We don't yet know how choice results from the inputs of these three systems, nor how the systems might interact before they deliver their value calculations to the final choice circuit, nor whether the model-based system really uses anything like a coherent utility function. But it looks like the human might have a "hidden" utility function that would reveal itself if it wasn't also using the computationally cheaper model-free and Pavlovian systems to help determine choice.
At a glance, it seems that upon reflection I might embrace an extrapolation of the model-based system's preferences as representing "my values," and I would reject the outputs of the model-free and Pavlovian systems as the outputs of dumb systems that evolved for their computational simplicity, and can be seen as ways of trying to approximate the full power of a model-based system responsible for goal-directed behavior.
On the other hand, as Eliezer points out, perhaps we ought to be suspicious of this, because "it sounds like the correct answer ought to be to just keep the part with the coherent utility function in CEV which would make it way easier, but then someone's going to jump up and say: 'Ha ha! Love and friendship were actually in the other two!'"
Unfortunately, it's too early to tell whether these results will be useful for CEV. But it's a little promising. This is the kind of thing that sometimes happens when you hack away at the edges of hard problems. This is also a repeat of the lesson that "you can often out-pace most philosophers simply by reading what today's leading scientists have to say about a given topic instead of reading what philosophers say about it."
(For pointers to the relevant experimental data, and for an explanation of the mathematical role of each valuation system in the brain's reinforcement learning system, see Dayan (2011).

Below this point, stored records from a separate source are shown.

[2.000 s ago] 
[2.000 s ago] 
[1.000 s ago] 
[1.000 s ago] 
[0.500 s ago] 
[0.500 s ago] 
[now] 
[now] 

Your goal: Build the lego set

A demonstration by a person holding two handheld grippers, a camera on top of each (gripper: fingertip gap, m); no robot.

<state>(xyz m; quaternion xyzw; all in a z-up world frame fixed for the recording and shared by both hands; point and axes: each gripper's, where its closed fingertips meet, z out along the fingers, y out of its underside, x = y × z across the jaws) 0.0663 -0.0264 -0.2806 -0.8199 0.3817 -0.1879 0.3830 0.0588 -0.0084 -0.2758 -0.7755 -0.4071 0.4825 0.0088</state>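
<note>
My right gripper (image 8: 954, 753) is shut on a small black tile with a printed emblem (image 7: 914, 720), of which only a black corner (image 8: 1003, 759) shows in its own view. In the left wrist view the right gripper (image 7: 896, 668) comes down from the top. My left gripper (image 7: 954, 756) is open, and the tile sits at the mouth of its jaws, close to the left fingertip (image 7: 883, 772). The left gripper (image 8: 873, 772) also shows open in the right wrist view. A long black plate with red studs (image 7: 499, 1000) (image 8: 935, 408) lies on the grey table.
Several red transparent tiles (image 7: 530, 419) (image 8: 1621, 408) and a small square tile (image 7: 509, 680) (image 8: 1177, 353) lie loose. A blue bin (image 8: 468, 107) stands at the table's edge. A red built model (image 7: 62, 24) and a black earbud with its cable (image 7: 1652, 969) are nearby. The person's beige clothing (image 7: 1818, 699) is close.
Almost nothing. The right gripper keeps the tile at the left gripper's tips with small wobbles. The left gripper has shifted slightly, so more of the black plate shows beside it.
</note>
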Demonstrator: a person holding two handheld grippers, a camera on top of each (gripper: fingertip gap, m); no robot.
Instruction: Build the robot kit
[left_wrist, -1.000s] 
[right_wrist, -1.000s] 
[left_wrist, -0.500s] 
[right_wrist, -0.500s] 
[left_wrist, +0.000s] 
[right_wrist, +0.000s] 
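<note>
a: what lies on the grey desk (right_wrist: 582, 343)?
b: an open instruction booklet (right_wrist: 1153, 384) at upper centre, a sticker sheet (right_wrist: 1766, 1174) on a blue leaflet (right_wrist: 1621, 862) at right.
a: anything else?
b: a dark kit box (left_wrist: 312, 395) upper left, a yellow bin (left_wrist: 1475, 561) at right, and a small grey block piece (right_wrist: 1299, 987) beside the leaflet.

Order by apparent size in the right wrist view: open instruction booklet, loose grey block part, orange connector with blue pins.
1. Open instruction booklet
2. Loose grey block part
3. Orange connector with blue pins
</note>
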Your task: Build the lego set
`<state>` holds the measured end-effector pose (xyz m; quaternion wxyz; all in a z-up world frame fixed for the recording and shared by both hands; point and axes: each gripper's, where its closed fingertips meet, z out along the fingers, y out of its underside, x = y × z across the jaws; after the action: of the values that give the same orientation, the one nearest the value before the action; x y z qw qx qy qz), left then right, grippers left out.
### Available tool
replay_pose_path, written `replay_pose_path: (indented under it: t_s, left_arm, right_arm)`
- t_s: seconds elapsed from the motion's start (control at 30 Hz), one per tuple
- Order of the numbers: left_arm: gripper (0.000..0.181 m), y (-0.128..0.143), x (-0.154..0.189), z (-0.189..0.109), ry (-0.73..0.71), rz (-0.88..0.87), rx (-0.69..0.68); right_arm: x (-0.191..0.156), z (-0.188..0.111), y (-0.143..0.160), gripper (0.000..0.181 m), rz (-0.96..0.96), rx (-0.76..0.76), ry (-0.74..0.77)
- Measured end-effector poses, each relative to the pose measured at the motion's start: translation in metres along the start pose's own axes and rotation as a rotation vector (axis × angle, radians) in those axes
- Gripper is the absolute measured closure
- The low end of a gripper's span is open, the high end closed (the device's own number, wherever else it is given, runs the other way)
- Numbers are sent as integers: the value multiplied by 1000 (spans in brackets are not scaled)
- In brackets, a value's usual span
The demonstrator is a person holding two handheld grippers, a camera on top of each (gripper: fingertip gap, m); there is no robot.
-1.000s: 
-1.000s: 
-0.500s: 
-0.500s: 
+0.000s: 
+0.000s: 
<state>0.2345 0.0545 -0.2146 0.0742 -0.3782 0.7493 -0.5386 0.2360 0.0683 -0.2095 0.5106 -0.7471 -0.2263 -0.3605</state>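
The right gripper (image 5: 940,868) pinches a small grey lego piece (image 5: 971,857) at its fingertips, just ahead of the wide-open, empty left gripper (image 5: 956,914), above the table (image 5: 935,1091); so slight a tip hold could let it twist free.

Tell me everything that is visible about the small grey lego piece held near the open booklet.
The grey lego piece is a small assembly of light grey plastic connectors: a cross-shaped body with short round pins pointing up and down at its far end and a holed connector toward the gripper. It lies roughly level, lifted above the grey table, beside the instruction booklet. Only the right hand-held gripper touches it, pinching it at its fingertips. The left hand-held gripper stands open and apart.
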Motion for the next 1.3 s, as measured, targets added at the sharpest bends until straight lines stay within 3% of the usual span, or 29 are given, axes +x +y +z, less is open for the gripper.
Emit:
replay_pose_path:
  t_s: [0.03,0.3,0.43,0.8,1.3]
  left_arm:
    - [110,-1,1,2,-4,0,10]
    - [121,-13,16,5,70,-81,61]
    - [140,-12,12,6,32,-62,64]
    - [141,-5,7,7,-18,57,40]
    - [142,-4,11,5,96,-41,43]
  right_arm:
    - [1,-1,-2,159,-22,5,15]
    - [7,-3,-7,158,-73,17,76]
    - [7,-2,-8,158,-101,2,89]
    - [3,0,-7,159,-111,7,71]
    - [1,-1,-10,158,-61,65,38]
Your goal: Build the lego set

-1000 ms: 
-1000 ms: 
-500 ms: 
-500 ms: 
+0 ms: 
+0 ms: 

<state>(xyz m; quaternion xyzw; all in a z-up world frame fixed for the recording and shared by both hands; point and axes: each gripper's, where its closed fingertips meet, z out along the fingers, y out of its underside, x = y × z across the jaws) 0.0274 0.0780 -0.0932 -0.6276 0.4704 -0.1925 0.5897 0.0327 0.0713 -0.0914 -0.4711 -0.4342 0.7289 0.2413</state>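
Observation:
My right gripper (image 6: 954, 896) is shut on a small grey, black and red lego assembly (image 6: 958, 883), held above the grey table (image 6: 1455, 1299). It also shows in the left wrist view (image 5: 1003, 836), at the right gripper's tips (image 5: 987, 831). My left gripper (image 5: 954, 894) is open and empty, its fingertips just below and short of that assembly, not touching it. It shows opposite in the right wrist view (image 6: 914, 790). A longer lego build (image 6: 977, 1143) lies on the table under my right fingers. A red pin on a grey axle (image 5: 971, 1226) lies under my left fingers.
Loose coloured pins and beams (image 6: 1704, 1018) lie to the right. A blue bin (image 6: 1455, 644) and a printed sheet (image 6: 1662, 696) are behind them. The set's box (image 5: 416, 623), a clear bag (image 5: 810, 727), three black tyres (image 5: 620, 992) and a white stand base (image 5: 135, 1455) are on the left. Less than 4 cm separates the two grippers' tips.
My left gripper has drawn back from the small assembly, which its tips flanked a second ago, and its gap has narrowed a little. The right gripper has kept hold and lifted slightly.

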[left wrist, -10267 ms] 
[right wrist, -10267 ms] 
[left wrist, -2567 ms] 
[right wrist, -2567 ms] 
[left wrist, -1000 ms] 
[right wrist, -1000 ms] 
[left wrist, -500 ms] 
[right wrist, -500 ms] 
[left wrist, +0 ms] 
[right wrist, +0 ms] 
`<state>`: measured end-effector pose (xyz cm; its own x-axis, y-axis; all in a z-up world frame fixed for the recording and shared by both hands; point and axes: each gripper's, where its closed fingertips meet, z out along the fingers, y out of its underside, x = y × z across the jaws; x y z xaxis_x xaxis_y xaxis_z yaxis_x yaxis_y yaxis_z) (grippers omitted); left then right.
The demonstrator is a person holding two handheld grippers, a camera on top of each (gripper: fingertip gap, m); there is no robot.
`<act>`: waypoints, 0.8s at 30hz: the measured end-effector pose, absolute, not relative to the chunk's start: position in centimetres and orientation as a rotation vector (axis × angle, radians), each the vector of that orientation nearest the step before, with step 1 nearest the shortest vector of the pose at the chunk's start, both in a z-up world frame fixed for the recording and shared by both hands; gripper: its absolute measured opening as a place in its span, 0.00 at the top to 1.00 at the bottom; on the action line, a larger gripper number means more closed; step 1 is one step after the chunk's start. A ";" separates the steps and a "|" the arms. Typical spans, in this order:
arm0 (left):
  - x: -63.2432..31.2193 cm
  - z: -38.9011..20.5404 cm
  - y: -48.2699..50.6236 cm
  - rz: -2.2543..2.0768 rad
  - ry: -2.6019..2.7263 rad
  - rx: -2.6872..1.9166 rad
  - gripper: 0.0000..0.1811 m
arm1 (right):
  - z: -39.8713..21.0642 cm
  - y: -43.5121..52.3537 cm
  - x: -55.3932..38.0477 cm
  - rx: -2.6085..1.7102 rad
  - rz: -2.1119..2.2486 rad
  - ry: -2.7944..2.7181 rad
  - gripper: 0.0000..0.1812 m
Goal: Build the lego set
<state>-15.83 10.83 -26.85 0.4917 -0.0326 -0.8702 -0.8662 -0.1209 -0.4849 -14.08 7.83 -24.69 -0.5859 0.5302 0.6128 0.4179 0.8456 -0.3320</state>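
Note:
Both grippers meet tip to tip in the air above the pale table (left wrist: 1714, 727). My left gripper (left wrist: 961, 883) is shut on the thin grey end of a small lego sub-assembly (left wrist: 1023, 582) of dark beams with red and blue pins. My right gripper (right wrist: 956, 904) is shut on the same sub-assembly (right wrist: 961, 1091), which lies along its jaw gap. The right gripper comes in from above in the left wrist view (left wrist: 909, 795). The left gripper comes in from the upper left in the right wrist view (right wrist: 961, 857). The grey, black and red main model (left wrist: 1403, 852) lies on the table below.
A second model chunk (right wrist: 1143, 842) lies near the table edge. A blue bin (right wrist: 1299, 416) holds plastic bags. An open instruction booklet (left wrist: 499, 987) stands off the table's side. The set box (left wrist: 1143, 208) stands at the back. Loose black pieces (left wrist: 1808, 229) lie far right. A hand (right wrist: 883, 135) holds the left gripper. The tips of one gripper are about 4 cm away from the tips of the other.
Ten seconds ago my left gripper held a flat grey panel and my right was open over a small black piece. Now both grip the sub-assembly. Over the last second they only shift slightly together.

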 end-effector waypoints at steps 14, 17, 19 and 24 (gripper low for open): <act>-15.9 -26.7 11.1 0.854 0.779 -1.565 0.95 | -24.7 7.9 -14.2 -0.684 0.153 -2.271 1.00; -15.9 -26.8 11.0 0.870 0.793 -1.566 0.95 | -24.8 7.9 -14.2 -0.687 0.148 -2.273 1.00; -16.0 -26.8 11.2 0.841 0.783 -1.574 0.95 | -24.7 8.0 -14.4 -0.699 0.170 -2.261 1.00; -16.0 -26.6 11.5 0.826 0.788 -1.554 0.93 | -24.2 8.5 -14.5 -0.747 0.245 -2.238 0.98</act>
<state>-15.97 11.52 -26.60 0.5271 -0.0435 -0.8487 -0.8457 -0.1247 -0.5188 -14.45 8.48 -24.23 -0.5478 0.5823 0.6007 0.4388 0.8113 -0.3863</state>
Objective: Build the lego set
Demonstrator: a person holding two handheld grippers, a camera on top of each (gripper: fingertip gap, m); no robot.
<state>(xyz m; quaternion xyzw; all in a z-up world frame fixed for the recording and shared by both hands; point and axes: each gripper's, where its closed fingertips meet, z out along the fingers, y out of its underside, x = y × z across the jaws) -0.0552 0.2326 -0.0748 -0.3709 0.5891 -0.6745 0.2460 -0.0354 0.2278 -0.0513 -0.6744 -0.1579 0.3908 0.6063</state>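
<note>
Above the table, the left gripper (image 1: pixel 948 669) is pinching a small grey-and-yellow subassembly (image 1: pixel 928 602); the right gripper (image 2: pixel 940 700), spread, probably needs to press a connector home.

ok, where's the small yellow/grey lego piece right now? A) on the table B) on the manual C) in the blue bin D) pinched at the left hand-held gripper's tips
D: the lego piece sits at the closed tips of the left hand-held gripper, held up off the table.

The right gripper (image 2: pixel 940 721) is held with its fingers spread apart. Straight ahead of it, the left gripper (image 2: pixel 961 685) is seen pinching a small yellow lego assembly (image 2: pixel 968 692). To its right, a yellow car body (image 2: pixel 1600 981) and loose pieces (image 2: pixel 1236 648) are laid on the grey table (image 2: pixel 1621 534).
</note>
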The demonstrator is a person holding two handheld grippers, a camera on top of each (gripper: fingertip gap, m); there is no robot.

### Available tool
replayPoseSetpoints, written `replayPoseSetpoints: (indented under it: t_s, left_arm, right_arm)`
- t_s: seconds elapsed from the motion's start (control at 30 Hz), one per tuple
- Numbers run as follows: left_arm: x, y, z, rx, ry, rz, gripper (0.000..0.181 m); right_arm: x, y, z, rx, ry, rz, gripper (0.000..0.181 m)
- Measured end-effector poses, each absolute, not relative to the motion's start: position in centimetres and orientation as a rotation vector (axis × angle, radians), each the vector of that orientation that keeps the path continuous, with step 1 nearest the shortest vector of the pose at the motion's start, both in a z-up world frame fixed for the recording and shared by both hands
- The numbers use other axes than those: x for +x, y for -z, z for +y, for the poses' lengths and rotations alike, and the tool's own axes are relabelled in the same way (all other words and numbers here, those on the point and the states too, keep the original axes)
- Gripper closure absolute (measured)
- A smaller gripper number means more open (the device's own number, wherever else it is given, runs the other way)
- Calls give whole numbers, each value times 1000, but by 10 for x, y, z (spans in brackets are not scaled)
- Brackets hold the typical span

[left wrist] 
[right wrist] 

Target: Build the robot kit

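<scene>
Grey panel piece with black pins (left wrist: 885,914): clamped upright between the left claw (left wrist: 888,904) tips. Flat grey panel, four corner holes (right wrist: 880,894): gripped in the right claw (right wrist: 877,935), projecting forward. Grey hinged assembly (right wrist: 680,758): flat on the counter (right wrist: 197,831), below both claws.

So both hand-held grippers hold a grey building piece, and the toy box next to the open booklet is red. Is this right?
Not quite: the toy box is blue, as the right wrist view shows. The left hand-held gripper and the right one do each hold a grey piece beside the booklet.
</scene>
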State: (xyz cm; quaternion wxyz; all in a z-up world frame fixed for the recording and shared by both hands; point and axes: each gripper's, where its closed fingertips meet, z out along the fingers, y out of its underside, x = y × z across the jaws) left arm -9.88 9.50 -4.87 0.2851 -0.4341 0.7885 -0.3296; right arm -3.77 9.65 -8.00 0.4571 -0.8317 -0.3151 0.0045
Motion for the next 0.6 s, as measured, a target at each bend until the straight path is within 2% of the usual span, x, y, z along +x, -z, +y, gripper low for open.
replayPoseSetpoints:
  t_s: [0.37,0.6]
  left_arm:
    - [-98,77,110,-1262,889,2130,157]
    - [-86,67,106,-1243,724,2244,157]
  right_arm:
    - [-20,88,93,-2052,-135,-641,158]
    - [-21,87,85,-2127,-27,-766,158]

All quotes in this post are from that chapter, except for the last one.)
In these terms, the plan I see as the most promising is that the correct way of extracting preferences from humans that doesn't require further "extrapolation" falls out of decision theory.
(Not sure what you meant by Drescher's option (what's "response to preferences"?): does the book suggest that it's unnecessary to use humans as utility definition material? In any case, this doesn't sound like something he would currently believe.)
As I recall, Drescher still used humans as utility definition material but thought that there might be a single correct response to these utilities — one which falls out of decision theory and game theory.